*Activity*. Each line in the data holding "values" should be listed.

+++

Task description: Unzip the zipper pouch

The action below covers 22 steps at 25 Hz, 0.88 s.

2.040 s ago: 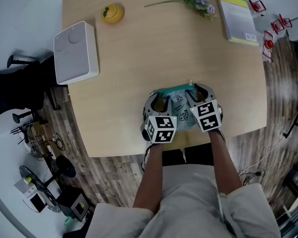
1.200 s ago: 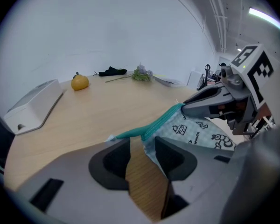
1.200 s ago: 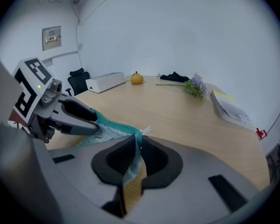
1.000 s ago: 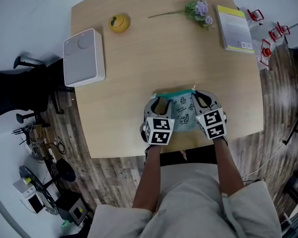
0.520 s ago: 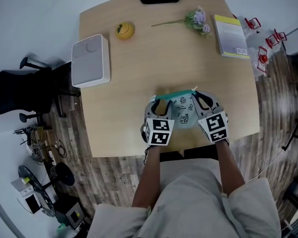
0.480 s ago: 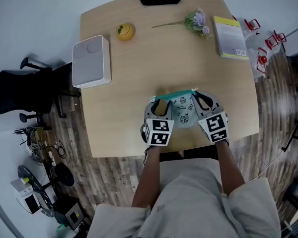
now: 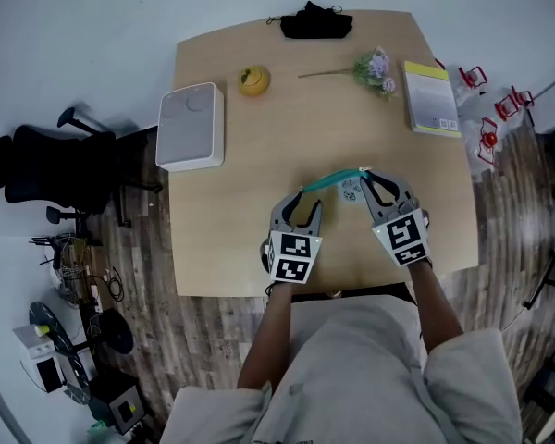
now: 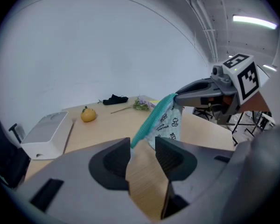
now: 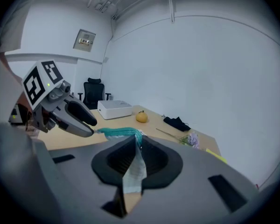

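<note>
Head view shows the zipper pouch (image 7: 351,191) hanging clear of the table (image 7: 259,248), its teal zipper (image 7: 326,181) stretched between both tips. Left gripper (image 7: 302,195) pinches one zipper end and right gripper (image 7: 363,176) clamps the other. The cloth looks light and limp, so the stiffer zipper ends seem the best hold.

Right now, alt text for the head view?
Two handheld grippers hold a teal-edged pouch stretched between them over a wooden table: left gripper on one end, right gripper on the other. A white box, yellow fruit, flower, book and black cloth lie beyond.
</note>
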Motion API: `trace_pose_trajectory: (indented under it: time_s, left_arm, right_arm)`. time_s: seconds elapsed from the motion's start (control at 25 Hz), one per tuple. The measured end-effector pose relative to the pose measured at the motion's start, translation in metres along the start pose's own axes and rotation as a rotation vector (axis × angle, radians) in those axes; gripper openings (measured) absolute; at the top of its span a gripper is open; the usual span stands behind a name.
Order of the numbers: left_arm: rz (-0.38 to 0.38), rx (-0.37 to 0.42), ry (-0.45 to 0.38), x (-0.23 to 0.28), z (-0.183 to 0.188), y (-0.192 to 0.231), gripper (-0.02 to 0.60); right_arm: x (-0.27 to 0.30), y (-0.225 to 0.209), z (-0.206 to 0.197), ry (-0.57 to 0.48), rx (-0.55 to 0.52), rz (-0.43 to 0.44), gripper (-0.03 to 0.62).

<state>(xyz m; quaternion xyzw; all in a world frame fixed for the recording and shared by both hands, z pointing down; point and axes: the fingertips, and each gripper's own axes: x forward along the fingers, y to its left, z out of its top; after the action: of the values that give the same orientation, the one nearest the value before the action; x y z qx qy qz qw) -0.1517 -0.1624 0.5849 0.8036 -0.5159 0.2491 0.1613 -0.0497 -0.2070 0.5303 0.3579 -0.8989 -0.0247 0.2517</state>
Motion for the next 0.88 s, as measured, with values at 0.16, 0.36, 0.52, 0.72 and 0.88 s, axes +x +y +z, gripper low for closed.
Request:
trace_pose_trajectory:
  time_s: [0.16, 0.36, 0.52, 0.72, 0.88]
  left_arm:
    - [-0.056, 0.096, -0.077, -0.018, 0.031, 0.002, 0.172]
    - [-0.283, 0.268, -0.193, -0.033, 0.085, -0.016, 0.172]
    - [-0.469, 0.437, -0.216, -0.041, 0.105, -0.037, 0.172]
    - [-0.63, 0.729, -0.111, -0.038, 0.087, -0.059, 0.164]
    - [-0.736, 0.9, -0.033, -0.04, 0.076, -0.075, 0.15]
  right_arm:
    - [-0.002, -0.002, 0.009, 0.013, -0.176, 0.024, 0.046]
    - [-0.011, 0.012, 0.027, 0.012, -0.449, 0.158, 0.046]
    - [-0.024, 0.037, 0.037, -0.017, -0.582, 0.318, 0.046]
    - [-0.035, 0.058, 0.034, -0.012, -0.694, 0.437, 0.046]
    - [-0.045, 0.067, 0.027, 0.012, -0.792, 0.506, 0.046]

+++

*Written response*.
<state>(xyz m; quaternion xyzw; all in a world frame fixed for the recording and shared by both hands, z pointing down; point and axes: the fingertips, and each gripper's own axes: x forward along the fingers, y to its left, z out of its top; after the action: of the values that give the same orientation, the one nearest the value before the action; x y z qx qy qz qw) -0.1517 -0.1624 0.5849 0.8036 -0.5159 0.2491 0.1613 -0.0497 -0.2070 0.5303 0.3579 -0.8989 -0.0247 0.2517</state>
Motion for the next 0.88 s, as measured, with values at 0.16, 0.36, 0.52, 0.72 and 0.88 s, axes +x +y +z, gripper low for closed.

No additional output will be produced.